> [TASK TO COMPLETE]: Taking the entries below, transcribe only the lines starting with the one with "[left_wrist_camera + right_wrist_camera" and going on through the one with "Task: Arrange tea", exactly as written, without the pictures.

> [MATERIAL PROVIDED]:
▬▬▬

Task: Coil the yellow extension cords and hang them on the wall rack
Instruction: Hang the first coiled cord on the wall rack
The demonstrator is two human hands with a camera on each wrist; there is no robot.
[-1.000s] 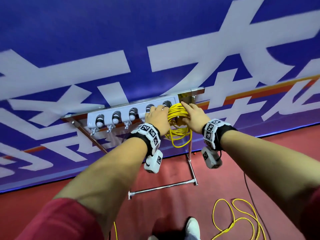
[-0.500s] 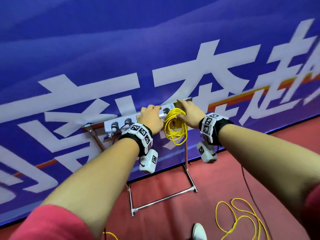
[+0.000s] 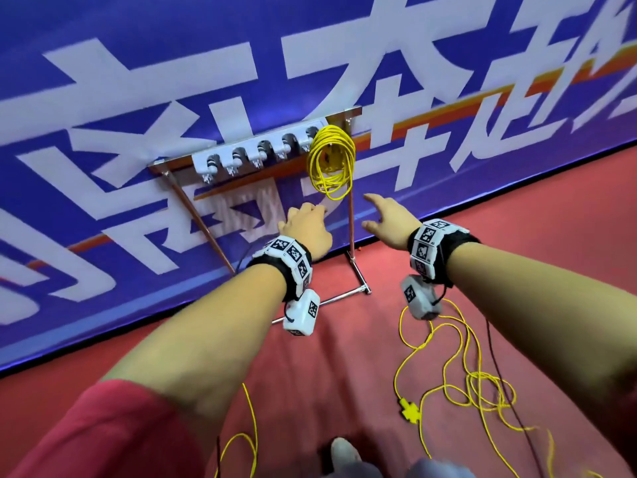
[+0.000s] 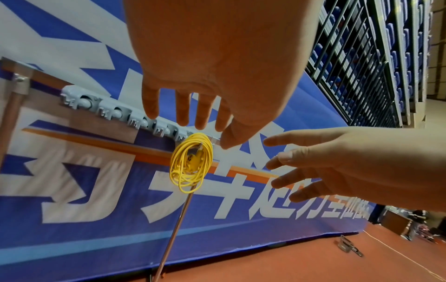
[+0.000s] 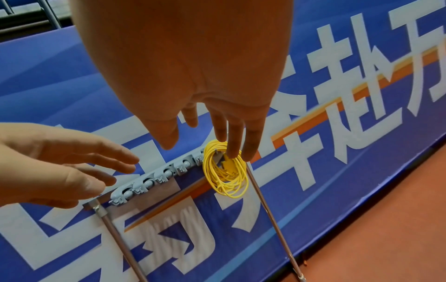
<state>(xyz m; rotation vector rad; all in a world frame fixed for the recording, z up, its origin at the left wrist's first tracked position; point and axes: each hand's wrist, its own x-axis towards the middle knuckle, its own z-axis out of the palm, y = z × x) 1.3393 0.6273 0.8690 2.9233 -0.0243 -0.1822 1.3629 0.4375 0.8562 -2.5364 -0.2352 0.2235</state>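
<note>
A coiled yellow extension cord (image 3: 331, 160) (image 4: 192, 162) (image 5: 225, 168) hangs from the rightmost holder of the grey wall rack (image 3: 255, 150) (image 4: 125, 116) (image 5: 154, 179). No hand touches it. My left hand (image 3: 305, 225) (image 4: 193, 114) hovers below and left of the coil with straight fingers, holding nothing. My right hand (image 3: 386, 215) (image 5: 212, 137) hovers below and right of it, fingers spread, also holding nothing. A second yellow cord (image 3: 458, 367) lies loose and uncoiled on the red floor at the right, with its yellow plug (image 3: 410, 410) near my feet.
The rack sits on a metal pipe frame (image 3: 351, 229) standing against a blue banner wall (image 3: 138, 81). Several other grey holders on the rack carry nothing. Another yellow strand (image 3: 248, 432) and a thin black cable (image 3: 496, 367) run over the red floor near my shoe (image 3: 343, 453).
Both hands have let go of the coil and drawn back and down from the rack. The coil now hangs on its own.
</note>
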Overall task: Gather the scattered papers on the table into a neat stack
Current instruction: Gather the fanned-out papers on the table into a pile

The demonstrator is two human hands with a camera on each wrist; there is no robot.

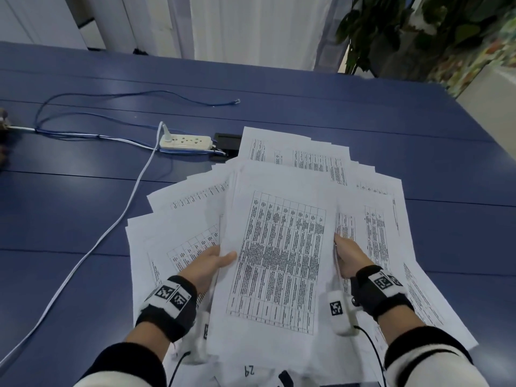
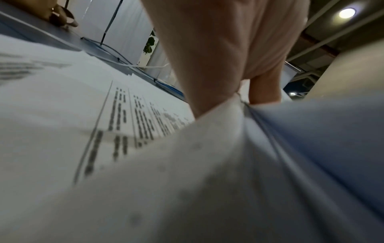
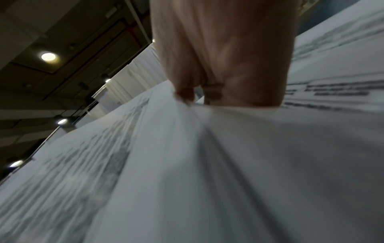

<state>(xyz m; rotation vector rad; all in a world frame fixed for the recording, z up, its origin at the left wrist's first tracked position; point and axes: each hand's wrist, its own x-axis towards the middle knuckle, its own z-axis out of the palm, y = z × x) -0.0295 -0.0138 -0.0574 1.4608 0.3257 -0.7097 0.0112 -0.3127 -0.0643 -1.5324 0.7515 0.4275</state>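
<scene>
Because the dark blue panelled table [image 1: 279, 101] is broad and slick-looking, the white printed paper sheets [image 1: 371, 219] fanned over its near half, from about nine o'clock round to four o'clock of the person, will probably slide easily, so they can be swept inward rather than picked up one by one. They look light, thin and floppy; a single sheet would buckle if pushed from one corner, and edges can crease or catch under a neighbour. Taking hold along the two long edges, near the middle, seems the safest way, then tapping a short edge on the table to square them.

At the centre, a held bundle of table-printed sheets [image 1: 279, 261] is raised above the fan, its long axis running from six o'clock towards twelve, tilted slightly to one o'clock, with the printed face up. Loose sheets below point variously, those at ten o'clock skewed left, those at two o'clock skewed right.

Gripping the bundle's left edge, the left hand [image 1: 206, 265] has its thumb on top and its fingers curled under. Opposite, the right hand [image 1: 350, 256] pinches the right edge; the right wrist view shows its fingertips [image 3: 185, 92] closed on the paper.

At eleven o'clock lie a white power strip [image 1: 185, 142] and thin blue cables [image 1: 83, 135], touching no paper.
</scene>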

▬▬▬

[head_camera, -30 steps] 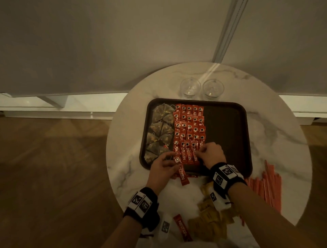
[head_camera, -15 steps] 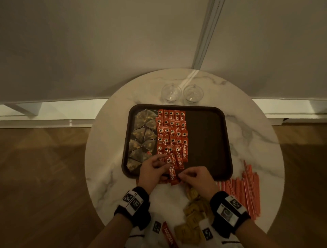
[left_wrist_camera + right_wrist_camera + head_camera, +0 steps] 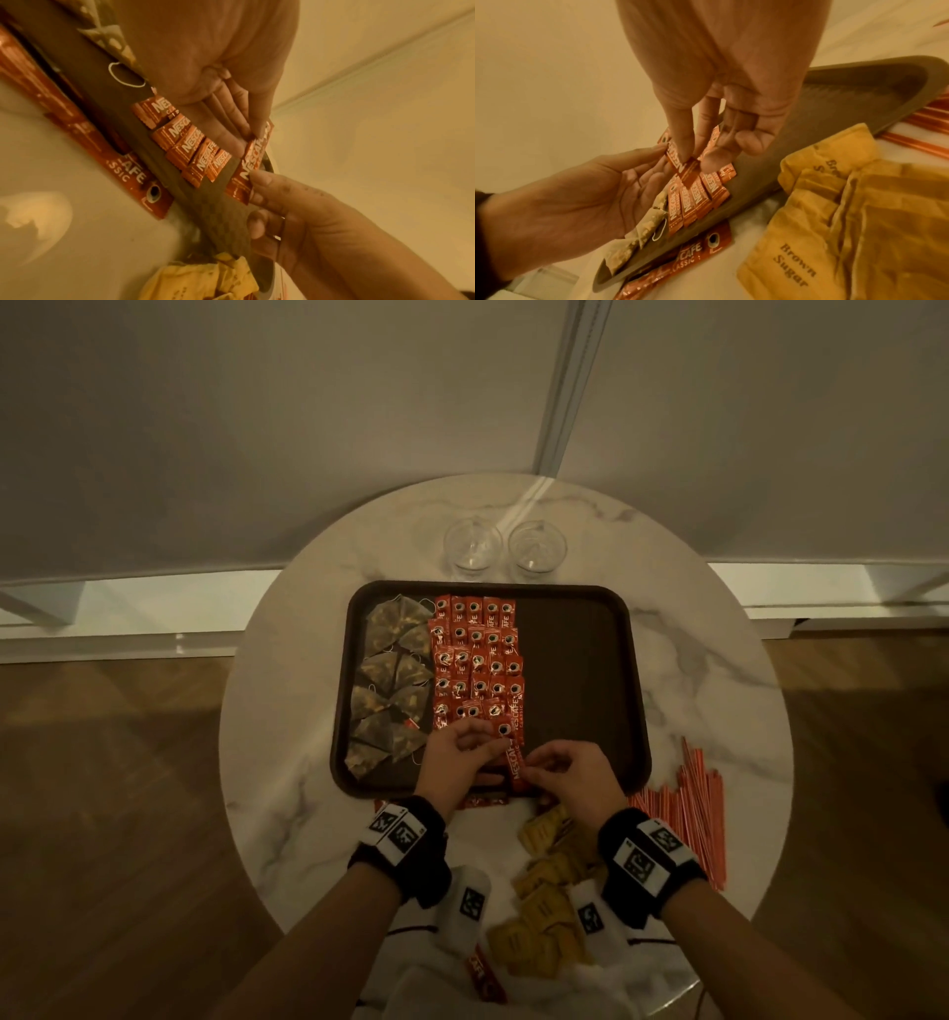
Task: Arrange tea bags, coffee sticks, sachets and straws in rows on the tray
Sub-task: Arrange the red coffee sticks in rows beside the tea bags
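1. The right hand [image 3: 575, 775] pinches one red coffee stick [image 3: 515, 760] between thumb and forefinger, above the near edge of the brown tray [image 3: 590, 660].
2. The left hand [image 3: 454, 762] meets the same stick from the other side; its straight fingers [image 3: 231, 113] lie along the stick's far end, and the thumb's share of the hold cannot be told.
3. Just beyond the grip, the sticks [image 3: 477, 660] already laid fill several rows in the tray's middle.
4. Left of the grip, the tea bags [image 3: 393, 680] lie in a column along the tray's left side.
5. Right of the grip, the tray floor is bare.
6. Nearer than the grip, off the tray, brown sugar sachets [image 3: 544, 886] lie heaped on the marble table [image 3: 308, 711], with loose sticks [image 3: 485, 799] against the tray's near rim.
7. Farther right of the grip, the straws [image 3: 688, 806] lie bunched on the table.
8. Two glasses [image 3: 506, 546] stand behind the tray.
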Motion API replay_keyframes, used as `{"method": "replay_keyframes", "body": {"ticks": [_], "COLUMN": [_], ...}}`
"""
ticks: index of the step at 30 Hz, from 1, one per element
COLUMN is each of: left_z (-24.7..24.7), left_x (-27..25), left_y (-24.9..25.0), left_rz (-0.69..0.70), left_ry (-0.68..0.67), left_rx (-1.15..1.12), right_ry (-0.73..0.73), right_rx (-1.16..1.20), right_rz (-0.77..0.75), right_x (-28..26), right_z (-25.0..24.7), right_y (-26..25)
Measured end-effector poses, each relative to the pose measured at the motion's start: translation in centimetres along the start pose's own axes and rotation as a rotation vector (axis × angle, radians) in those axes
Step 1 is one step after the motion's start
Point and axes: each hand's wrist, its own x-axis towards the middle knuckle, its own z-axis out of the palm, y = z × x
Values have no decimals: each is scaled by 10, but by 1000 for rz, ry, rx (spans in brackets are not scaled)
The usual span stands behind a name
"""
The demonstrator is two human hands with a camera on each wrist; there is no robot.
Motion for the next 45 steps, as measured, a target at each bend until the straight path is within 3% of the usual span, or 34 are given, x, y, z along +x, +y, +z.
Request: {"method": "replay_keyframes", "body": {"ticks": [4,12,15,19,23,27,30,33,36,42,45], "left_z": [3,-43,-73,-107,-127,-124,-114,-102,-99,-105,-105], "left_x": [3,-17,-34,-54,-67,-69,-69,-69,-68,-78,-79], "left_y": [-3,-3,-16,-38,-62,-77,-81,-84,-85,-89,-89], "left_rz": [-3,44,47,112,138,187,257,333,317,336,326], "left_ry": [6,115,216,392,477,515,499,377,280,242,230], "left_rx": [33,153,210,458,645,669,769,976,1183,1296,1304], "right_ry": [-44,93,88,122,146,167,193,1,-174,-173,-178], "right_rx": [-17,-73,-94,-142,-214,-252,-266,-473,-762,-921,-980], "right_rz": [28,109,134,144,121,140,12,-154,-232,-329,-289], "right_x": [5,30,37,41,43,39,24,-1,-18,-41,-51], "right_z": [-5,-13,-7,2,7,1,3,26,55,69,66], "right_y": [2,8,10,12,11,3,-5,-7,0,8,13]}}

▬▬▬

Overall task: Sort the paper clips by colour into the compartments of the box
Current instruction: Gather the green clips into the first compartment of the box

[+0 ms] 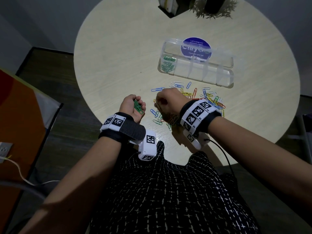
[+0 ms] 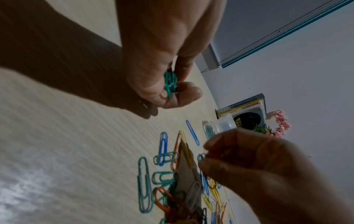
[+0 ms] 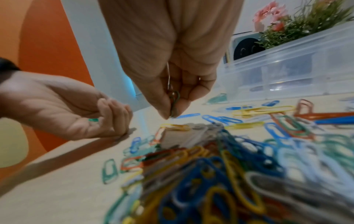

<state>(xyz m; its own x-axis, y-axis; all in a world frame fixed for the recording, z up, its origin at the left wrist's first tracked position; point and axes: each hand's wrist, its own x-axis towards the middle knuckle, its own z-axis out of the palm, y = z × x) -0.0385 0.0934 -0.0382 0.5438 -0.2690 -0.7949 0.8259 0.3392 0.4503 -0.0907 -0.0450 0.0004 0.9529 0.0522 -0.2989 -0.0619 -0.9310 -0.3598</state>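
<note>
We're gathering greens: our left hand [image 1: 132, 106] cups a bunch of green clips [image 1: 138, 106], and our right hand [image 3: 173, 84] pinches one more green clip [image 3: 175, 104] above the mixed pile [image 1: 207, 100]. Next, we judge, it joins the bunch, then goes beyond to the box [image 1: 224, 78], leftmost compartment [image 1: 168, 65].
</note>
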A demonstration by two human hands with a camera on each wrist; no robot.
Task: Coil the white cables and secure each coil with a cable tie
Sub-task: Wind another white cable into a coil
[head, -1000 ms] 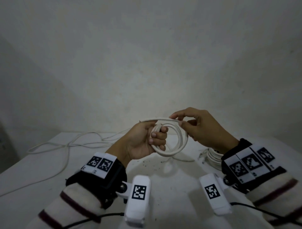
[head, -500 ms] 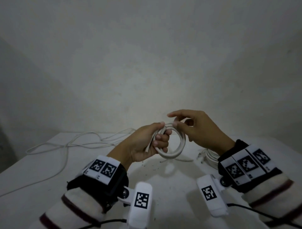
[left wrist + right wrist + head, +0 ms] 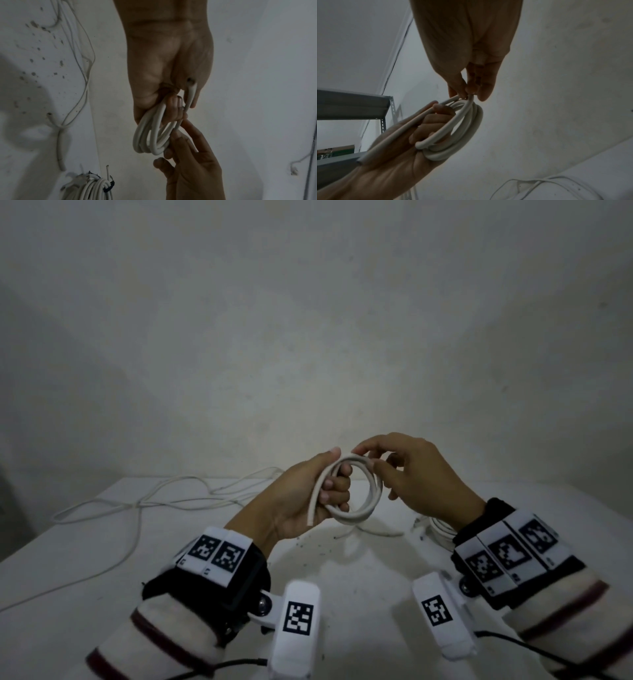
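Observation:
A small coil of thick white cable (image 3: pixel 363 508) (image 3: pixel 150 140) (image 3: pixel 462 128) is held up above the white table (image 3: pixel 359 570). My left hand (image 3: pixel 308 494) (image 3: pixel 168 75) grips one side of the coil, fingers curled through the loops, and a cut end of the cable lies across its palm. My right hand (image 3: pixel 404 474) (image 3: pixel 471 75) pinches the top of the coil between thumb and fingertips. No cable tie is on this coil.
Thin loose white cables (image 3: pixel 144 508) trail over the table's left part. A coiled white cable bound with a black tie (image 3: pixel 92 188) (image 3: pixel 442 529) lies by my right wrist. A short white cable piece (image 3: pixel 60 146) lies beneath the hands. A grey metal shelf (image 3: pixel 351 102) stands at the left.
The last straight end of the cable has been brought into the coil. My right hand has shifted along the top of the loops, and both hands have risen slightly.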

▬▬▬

> [RESULT OF THIS TASK]:
[left_wrist_camera + right_wrist_camera + head_camera, +0 steps] 
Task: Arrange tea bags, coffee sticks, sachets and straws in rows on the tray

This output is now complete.